J'étais déboussolé. Mon cerveau avait dû mal à agencer les pièces du puzzle qui m'échappait constamment. Le bruit des gouttes d'eau qui s'échouaient au sol n'arrangeait rien. Il était amplifié par mes oreilles sensibles qui encourageaient ma migraine à cogner plus fort.
L'angoisse me prit à la gorge. Et si nous étions pris au piège par nos poursuivants ? Des poursuivants ? Dans quoi m'étais-je encore embarqué ? Mordant sur ma chique, je me relevai sur les coudes pour ensuite, adosser mon dos contre la paroi froide. La douleur poignardante me martela la tête.
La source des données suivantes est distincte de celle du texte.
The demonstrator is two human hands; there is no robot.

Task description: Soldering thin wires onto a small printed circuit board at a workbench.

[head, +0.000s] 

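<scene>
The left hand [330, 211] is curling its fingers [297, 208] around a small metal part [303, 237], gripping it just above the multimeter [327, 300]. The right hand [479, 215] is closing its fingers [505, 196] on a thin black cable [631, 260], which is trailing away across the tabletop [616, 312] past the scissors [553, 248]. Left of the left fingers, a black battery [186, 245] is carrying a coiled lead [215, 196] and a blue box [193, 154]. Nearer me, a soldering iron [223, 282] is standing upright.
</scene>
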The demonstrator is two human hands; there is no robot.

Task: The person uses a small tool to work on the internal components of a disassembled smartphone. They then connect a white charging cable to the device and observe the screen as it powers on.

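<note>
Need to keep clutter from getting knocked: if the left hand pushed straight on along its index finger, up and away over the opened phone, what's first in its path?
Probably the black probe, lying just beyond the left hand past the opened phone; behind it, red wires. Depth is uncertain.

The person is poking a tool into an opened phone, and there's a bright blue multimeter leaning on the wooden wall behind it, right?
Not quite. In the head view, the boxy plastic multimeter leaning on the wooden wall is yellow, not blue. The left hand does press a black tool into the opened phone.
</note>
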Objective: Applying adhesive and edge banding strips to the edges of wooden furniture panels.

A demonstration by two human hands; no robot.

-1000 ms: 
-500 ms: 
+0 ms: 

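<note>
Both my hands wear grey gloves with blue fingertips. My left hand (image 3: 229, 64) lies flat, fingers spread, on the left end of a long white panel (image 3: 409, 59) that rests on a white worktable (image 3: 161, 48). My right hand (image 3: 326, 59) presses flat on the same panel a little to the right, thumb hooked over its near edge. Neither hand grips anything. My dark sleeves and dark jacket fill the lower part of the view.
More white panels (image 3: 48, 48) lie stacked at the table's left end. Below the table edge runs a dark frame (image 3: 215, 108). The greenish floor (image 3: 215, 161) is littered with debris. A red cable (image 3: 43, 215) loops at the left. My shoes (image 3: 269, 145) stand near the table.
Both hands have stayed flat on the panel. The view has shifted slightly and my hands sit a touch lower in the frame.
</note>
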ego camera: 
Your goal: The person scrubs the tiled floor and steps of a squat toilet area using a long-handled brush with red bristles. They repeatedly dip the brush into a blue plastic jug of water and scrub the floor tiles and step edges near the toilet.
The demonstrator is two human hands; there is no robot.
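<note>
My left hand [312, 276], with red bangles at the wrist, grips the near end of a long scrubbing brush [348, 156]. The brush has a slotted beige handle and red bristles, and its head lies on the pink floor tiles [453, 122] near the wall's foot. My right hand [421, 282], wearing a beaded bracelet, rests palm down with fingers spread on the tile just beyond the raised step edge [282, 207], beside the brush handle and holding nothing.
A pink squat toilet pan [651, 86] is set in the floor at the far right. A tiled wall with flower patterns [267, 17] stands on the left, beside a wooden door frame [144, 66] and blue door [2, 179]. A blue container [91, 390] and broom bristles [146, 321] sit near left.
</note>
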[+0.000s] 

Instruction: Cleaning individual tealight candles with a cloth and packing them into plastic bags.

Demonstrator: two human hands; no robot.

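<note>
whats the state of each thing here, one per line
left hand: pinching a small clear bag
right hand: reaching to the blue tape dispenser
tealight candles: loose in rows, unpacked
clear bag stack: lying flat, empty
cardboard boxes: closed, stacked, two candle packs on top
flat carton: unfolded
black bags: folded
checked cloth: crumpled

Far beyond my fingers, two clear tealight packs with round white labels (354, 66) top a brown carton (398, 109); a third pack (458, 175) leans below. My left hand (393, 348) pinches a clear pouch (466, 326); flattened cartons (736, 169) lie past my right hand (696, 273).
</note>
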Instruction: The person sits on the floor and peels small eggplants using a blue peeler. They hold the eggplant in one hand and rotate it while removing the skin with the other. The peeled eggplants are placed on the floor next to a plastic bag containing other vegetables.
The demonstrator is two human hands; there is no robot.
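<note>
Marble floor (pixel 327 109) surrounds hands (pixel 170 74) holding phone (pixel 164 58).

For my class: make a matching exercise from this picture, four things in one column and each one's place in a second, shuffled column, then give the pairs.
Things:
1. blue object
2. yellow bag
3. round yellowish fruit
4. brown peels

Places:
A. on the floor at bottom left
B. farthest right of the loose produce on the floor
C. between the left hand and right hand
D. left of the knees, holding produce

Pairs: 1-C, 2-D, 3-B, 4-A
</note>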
La nausée me souleva des hauts-de-cœurs tandis que je dus me retenir de hurler face à mes nombreuses courbatures.
Le visage endormi d'Eulalia reposait au bord de ma couche improvisée. Ses traits étaient tout détendus et ne trahissaient aucune anxiété de notre captivité possible. Des mèches de cheveux formaient un rideau pour ses joues rosies. Ensuite, je recherchai des yeux la dernière personne de notre groupe.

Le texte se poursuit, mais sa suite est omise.